WORK INSTRUCTION
Your answer should be every line of the records that contains the word "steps".

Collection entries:
☆ ☆ ☆ ☆

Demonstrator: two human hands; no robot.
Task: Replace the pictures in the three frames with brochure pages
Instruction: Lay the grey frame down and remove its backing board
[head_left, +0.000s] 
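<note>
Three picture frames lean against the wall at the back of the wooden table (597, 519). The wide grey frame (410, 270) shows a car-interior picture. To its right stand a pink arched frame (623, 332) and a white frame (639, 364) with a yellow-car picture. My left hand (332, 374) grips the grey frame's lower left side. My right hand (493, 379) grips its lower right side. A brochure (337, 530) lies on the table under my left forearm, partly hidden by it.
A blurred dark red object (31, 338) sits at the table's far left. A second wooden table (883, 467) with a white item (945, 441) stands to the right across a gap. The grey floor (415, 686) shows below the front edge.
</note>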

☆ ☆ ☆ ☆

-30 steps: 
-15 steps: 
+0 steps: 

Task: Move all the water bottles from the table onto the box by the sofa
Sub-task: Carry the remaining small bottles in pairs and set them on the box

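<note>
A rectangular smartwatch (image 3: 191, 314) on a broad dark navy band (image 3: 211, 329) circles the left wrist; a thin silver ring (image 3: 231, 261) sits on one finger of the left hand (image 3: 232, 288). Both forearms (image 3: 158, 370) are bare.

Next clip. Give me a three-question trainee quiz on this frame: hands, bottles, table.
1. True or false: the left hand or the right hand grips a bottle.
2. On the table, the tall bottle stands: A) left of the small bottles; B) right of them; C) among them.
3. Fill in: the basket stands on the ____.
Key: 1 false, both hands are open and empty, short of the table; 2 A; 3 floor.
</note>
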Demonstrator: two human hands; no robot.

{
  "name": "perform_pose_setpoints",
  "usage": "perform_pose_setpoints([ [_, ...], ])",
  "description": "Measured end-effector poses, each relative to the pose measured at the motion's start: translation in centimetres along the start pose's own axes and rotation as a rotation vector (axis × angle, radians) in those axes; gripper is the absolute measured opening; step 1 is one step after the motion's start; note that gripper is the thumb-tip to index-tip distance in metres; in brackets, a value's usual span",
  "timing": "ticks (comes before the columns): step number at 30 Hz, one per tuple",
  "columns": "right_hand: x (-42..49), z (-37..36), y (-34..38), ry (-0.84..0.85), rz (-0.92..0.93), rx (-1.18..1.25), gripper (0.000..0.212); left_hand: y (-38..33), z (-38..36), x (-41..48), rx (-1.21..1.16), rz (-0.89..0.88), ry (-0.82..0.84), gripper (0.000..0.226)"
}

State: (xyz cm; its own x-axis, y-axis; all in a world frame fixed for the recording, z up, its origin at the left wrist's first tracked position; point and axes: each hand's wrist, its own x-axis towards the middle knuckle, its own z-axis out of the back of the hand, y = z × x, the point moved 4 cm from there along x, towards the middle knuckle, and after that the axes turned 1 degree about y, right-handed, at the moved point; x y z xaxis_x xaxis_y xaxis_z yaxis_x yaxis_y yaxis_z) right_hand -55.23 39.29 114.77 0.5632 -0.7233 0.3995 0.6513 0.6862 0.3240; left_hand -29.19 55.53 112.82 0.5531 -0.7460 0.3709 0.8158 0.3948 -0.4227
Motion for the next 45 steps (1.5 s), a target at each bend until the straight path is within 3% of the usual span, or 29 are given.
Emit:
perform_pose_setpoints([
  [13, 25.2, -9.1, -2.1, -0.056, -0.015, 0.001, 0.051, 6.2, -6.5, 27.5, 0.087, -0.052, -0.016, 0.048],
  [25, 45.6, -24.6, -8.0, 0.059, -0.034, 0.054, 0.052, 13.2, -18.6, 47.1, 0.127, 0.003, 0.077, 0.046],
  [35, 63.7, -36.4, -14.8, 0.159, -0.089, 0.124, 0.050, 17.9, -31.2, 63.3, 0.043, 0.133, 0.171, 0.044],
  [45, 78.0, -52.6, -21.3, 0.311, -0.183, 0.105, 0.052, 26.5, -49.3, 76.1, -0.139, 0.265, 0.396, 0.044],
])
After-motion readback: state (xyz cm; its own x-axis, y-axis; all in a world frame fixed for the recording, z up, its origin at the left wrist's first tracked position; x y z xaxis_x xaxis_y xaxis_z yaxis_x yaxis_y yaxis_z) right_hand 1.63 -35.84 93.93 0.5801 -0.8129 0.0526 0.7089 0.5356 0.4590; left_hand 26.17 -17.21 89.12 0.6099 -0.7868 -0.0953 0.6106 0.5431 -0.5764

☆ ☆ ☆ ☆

EXERCISE SOLUTION
-30 steps: 
-15 steps: 
+0 steps: 
Motion for the next 45 steps (1.5 s), a target at each bend until the straight path is within 3% of the usual span, or 29 are given.

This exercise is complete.